3. Server fetches document content and injects into the prompt

For workspace chat, when the user has tagged documents, the server fetches searchable_content (a text representation of each document) from the database and builds a context string. That string gets pushed into the system prompt so the model can see the content without the client having to send it:

// Server: fetch tagged doc content and inject as system context
if (taggedDocumentIds?.length > 0) {
  const { data: docs } = await supabase
    .from('documents')
    .select('id, name, searchable_content')
    .in('id', taggedDocumentIds);
 
  const contentString = docs
    .map(doc => `[Content from document: ${doc.name}]\n${doc.searchable_content || ''}`)
    .join('\n---\n');
 
  messagesForAI.push({
    role: 'system',
    content: `IMPORTANT CONTEXT FROM TAGGED DOCUMENTS:\n${contentString}`,
  });
}

Tagged folders work the same way: the server fetches all documents in those folders and injects their searchable_content. The workspace assistant then has access to the full text of whatever the user tagged — without document chat needing to be involved. The document content lives in the DB; workspace chat pulls it on demand.

How document chat differs

Document chat receives live editor state from the client — editorBlocksContext — which is a structured snapshot of the current document blocks. The server doesn't fetch from the DB for the primary doc; the client sends the freshest state. That keeps document chat in sync with what the user is seeing, including unsaved changes.

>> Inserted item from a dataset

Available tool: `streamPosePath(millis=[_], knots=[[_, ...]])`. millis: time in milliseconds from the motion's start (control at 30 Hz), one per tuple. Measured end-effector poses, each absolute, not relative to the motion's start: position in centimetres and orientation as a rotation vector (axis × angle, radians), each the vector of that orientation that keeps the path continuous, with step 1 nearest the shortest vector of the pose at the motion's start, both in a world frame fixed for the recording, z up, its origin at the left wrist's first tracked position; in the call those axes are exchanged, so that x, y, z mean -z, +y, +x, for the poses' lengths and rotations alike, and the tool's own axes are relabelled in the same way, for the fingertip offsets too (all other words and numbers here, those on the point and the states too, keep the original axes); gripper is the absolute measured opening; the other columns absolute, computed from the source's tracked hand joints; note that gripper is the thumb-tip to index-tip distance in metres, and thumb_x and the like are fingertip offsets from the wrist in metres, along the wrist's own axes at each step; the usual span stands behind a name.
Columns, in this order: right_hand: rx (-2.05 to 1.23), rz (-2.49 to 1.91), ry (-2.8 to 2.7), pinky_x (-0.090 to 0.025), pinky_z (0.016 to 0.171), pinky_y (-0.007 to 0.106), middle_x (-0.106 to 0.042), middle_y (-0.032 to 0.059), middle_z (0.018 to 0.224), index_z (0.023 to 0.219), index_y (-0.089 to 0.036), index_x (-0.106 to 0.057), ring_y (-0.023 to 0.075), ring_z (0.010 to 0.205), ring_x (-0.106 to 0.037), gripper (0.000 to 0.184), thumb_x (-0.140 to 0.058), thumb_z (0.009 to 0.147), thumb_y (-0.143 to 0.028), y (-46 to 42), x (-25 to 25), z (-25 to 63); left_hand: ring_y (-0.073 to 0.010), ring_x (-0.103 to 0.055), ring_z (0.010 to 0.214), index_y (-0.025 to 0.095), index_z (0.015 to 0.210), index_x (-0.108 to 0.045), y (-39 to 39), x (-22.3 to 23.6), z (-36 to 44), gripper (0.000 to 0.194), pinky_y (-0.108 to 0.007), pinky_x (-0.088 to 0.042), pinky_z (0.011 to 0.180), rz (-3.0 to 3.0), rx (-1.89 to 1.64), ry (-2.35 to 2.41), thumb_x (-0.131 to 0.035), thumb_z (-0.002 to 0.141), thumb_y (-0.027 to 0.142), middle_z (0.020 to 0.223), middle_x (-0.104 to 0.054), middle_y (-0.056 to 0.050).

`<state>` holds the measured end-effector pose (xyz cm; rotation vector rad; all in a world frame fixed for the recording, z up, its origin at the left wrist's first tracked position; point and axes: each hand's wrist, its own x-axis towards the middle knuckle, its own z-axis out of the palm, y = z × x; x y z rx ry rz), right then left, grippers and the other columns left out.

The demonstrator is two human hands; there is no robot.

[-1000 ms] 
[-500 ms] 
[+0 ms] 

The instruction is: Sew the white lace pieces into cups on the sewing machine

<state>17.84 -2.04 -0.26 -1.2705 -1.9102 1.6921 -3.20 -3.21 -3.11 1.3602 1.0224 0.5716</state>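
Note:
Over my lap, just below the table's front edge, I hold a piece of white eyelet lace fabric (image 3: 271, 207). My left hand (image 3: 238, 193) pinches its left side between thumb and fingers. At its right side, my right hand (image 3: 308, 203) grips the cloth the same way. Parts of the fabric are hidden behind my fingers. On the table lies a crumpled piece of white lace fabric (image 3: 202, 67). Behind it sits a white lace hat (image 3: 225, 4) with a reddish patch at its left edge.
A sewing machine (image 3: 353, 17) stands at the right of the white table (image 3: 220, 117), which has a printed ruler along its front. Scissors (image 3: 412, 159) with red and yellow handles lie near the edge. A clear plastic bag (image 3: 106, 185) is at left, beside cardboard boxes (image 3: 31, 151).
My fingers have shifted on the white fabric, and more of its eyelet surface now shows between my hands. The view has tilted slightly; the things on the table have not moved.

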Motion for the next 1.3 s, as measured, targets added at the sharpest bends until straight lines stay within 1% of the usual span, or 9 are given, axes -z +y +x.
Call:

Workspace chat, by contrast, pulls from the database. Documents are stored with searchable_content (typically a flattened text version for search and context injection). So workspace chat gets "what's been saved"; document chat gets "what's on screen right now."

Data flow summary

Document chatWorkspace chat
Context sourceeditorBlocksContext from client (live)searchable_content from DB (tagged docs)
Requires documentIdYesNo
Messages persistedPer documentNot to document table
Primary useEdit, refine, iterate on one docCross-doc questions, todos, planning

What we learned

The main insight: continuity is a feature. Users don't want to re-explain their doc every time. They want to pick up where they left off.

Document chat gives that. Workspace chat gives the overview. The connection between them: document content is stored (with searchable_content); when the user tags a doc in workspace chat, the server fetches that content and injects it. Document chat's context stays in the document; workspace chat's context comes from tagging. Together they're richer than either alone — document-level iteration stays focused, and the workspace can pull in whatever documents the user needs for the bigger picture.